### Exercise instructions:
In the records below, pick out all lines containing the word "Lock".

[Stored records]
====================
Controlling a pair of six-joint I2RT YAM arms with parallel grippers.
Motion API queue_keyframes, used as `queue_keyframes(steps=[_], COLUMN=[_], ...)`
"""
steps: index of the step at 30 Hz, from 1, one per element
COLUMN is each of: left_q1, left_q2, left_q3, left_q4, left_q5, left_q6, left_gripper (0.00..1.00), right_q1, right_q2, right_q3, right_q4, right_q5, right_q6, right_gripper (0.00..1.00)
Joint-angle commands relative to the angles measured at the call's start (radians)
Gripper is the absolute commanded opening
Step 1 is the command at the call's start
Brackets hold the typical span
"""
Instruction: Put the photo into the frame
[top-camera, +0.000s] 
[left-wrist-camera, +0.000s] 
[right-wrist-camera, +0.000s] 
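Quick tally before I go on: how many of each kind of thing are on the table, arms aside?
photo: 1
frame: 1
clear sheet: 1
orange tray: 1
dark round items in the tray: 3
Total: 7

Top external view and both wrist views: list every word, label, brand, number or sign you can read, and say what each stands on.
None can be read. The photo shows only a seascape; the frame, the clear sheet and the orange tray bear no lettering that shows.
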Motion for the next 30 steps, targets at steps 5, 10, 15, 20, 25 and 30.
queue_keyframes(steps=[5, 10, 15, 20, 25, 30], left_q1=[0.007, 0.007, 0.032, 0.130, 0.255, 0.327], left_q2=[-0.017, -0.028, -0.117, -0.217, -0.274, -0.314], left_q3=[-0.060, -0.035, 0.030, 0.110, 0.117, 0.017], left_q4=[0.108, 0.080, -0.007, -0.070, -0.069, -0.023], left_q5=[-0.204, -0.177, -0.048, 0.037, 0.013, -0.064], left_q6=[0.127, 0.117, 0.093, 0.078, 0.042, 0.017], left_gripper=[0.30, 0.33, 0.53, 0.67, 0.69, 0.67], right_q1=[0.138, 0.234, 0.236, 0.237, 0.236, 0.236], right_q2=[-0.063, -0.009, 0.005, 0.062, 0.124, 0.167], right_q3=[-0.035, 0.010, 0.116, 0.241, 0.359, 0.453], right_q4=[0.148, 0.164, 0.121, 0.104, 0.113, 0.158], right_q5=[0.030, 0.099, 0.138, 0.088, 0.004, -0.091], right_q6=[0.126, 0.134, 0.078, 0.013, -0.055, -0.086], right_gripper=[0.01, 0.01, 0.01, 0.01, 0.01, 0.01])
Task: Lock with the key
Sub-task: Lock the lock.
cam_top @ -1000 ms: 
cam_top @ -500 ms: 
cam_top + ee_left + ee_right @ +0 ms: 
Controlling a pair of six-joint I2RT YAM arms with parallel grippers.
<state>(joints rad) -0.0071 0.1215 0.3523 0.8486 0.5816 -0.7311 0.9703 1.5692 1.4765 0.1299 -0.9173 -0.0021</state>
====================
### Output:
Task: Lock with the key
Sub-task: Lock the lock.

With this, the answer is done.